Overcoming Impediments to Offshore CO2 Storage: Legal Issues in the United States and Canada

July 2019
Citation:
49
ELR 10634
Issue
7
Author
Romany M. Webb and Michael B. Gerrard

Limiting future temperature increases and associated climate change requires immediate action to prevent additional carbon dioxide being released into the atmosphere and to lower the existing atmospheric carbon dioxide load. This could be advanced through carbon capture and storage (CCS), which involves collecting carbon dioxide that would otherwise be released by power plants or similar facilities and injecting it into underground geologic formations, where it will remain permanently sequestered. The techniques developed for CCS can also be used to sequester carbon dioxide that has been removed from the atmosphere using direct air capture or other negative emission technologies. Past CCS research has primarily focused on sequestering carbon dioxide onshore, for example, in depleted oil and gas reservoirs or deep saline aquifers.
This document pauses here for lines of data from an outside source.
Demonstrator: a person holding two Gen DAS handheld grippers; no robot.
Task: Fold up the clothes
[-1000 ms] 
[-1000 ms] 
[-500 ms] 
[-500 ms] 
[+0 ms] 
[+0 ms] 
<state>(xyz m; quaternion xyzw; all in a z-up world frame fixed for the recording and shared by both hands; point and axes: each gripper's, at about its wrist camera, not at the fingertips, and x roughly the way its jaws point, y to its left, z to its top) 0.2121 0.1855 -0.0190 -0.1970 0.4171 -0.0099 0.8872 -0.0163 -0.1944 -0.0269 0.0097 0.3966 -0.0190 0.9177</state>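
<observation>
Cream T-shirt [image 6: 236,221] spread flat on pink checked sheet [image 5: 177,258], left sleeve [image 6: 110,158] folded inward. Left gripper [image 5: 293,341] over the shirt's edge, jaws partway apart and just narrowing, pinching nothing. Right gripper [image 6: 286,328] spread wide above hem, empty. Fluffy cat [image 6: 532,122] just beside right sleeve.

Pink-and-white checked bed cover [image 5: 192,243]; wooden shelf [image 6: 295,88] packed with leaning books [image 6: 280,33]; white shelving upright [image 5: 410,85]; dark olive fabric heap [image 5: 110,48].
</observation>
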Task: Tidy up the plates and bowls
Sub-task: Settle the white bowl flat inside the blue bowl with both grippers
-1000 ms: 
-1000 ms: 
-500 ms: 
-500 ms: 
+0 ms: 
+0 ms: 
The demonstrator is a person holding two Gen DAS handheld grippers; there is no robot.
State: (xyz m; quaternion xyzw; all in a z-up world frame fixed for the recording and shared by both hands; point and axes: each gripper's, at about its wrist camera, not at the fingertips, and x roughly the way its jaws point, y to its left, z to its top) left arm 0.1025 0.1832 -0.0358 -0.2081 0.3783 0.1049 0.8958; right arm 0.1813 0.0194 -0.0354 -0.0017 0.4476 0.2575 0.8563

This Article explores the legal framework governing sub-seabed carbon dioxide injection (offshore CCS) in U.S. and Canadian waters, particularly the Cascadia Basin, where there is a large sub-seabed basalt rock formation with significant storage potential.

Romany M. Webb is an Associate Research Scholar at Columbia Law School and Senior Fellow at the Sabin Center for Climate Change Law. Michael B. Gerrard is the Andrew Sabin Professor of Professional Practice at Columbia Law School and Faculty Director of the Sabin Center for Climate Change Law.